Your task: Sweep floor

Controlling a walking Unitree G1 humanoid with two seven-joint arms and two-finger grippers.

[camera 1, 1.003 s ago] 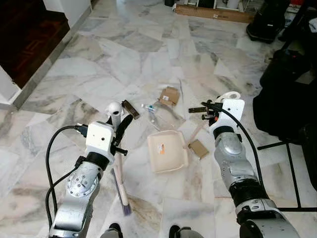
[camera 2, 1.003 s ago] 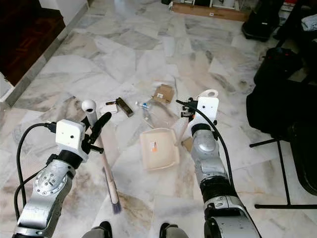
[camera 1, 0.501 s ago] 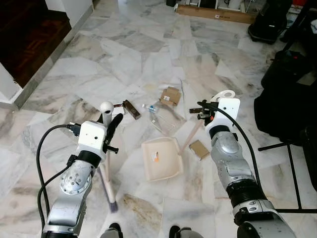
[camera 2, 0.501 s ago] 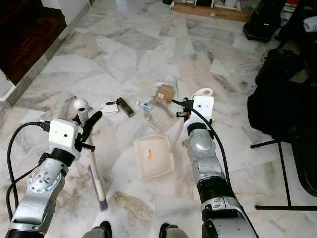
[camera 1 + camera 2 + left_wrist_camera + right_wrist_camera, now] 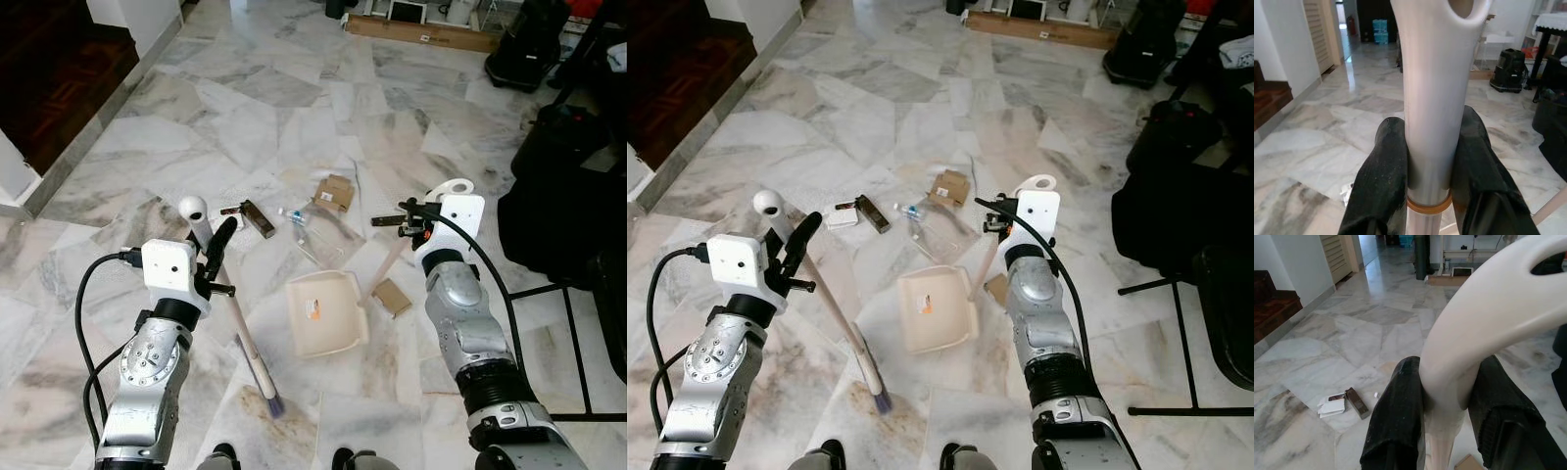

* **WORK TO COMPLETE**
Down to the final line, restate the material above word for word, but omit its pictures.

* **SOLUTION FOR THIS EXERCISE**
Your task: Sweep floor

Controlling a walking Unitree G1 humanoid with two seven-joint arms and two-finger grippers.

[camera 1, 1.003 s ago] 
[camera 2, 1.003 s ago] 
[camera 1, 0.501 s ago] 
[camera 2, 0.501 s ago] 
[camera 1 + camera 2 + left_wrist_camera + right_wrist_camera, now] 

For this exercise, the answer is now complete.